Mi publicación sobre el Museo de Ciencia Bloomfield fue el punto de quiebre. “¡Diversión en el increíble Museo de Ciencia Bloomfield de Jerusalem!”. Mis amigas me felicitaban por la creatividad para encontrar lugares a los que llevar a mis hijos; sus comentarios me incomodaron mucho. ¿Por qué había compartido fotos de nuestra supuestamente “mágica” visita? En realidad, ese día mis hijos habían estado demasiado enojones y cansados como para apreciar las atracciones del museo, y nos fuimos después de que mi hijo tomó un juguete sin cuidado, se le cayó sobre un dedo y comenzó a gritar. Obviamente nada de eso llegó a mi brillante post de Facebook.

Estas son otras cosas que jamás llegaron a mis emails ni a mis posts en las redes sociales:

  • Nuestra primera visita a la sala de emergencias después de que mi hijo se hizo un corte en el pie.
  • Nuestra segunda visita a la sala de emergencias, la semana siguiente, después de que se infectó el corte.
  • Mi tarjeta del banco no funcionó y nos quedamos sin dinero.
  • Un comerciante amable les regaló a mis hijos papas fritas después de verme contar monedas para comprar comida.
  • Nuestra tercera visita a la sala de emergencias, esta vez en una ambulancia, después de que otro hijo se hizo un corte en el pie.
  • Extrañé muchísimo a mi marido después de que volvió a casa para trabajar.

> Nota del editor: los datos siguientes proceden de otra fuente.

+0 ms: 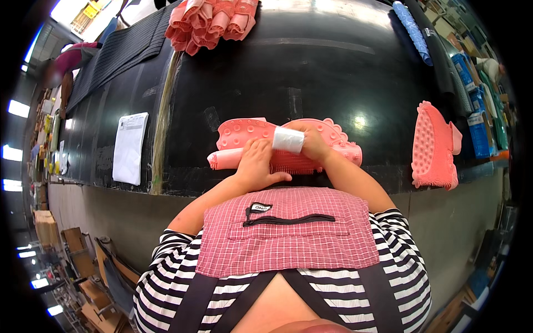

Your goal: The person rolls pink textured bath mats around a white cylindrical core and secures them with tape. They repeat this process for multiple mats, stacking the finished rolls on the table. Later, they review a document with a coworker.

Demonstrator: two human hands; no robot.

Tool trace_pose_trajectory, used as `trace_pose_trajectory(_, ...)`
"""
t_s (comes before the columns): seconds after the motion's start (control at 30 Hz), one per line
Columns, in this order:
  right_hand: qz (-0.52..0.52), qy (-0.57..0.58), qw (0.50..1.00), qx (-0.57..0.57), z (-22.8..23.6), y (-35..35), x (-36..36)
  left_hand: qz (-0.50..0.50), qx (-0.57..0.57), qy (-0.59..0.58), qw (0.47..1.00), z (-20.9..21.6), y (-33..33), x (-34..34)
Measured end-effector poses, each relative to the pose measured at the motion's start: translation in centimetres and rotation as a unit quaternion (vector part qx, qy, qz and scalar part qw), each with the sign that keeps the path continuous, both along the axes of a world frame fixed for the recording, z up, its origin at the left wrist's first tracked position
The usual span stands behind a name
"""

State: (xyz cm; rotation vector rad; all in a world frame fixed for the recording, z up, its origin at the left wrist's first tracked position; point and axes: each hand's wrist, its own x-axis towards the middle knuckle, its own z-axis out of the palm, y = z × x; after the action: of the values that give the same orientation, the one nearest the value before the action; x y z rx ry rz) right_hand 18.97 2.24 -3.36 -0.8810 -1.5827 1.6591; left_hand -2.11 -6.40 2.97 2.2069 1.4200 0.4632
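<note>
A pink rubber mat (244, 131) with round suckers and a fringe of short bristles lies partly rolled on the black table before me. My left hand (256, 164) presses on its near rolled edge, fingers bent over it and thumb stretched out to the right. A smooth white roll or band (288, 140) sits at the mat's middle. Around its right end my right hand (312, 143) is closed, with most fingers hidden behind it. Whether the white piece wraps the mat or only rests on it, I cannot tell.
More pink mats (214, 22) are heaped at the far side. Another pink mat (430, 145) lies at the right edge. White papers (130, 147) lie left of a taped seam. Dark and blue rolls (412, 33) stand far right. A person (69, 58) bends at the far left.
</note>
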Motion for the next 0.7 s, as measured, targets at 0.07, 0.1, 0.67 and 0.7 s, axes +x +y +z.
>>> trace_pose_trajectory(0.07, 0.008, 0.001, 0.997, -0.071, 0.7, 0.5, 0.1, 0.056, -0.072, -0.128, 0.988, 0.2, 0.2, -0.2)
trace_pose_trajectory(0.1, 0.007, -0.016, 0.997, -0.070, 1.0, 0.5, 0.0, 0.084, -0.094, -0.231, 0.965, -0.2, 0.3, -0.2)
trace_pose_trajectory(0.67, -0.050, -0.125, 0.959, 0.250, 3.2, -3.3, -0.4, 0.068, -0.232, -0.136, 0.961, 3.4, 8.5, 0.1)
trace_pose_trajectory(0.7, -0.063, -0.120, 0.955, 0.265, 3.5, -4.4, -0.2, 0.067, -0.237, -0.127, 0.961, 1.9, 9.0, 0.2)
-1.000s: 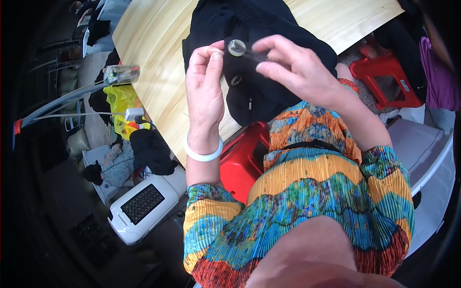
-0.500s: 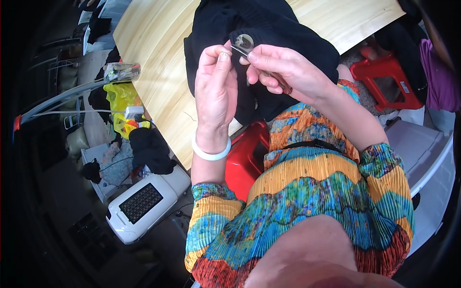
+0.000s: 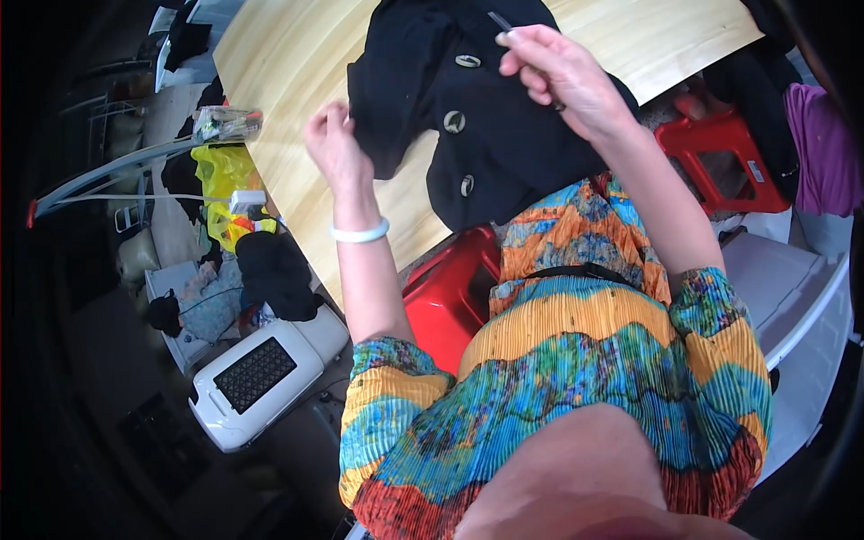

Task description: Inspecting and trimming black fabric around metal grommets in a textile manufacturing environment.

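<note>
Pale wooden tabletop lies under the black garment, whose three buttons run in a row away from the person. Just right of the farthest, the nearer right hand pinches a thin tool slanting away and leftward; the left hand curls beside the garment's left edge, whether gripping cloth I cannot tell.

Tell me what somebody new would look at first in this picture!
Probably the person's bright, wavy-striped clothes, filling the lower middle. Next, above them, comes the black garment with three big round buttons, spread over the pale wooden table, where the right hand holds a thin tool. A yellow bag also stands out at the left.
</note>
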A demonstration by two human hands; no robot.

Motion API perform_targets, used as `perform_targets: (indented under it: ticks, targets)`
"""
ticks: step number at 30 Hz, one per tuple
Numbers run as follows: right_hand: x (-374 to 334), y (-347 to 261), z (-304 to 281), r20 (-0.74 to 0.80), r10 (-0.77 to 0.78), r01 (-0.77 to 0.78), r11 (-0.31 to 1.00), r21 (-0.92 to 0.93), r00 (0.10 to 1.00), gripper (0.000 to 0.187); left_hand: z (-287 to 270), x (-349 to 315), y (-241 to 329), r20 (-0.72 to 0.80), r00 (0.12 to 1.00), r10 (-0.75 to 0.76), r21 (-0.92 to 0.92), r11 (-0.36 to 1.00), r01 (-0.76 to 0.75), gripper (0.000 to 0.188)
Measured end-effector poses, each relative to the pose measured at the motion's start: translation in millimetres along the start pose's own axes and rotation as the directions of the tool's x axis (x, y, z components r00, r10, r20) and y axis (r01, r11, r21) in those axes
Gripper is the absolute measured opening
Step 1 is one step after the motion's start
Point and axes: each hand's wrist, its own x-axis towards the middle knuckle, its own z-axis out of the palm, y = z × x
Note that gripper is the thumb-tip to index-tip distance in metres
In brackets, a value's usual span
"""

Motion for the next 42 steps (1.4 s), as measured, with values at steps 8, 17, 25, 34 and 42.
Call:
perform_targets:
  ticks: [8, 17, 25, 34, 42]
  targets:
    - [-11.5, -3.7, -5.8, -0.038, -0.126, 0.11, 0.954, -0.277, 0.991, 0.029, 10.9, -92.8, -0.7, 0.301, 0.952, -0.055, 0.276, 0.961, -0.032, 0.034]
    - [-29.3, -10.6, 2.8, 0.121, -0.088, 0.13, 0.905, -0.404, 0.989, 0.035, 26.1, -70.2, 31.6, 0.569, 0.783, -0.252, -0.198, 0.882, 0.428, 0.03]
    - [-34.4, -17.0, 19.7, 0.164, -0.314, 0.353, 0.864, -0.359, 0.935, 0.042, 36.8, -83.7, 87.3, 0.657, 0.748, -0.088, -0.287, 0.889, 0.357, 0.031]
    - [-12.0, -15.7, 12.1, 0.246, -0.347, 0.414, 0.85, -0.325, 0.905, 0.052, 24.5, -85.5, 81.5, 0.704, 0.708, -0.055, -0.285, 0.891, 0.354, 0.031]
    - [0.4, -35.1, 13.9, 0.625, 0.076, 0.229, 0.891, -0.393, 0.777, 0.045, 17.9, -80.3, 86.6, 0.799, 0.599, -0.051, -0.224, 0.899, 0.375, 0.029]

El peor momento del verano para mí fue la noche después de la tercera visita a la sala de emergencias. Gracias a Dios mi hijo estaba bien, pero yo tuve que hacer dedo por todo Jerusalem en una noche muy cálida para conseguir una prescripción para él, yo estaba exhausta, enojada y muerta de hambre.

Invierte tiempo para analizar aquello que muchos de nosotros no nos tomamos el tiempo de analizar: la vida real, versión no editada.

 

“¡Esas son las vacaciones que deberíamos estar teniendo!”, le escribí a una amiga que había publicado fotos de sus vacaciones en Francia. “¡Caminé kilómetros en la calle! ¡Estoy cansada! ¡Hoy fue un día horrible!”. Me sentí tan bien de informar con honestidad que nuestro viaje no fue solamente bendición y buenas fotos. Mi amiga me contó que su viaje también había tenido grandes problemas, y ahora que ya estaba de vuelta en su casa en Londres, nada estaba saliendo bien. Mientras intercambiábamos mensajes esa noche, sentí la primera conexión real que tuve en todo el verano.

“¡Ojalá hubiera un Facebook donde postear estas cosas!”. Le envié, y ella me respondió con el mejor consejo que había escuchado en todo el verano: “Estoy de acuerdo. ¡Se llamaría ‘La vida real’!”.

Ahora que el verano ya terminó estoy preparándome para Rosh HaShaná, y es el antídoto perfecto para Facebook. En Rosh HaShaná nos paramos ante Dios completamente desnudos, analizando nuestra vida como es en realidad, libre de ilusiones y distorsiones. En lugar de pulir nuestra imagen, cuestionamos nuestras acciones sin piedad; en lugar de pasar tiempo enfocándonos en cómo nos ven los demás, nos damos una mirada honesta y prolongada a nosotros mismos.

Este Rosh HaShaná, trata de mirar tu pasado no cómo hubieses querido que sea, tampoco como se lo hubieses mostrado al mundo, sino como fue en realidad. Invierte tiempo para analizar aquello que muchos de nosotros no nos tomamos el tiempo de analizar: la vida real, versión no editada.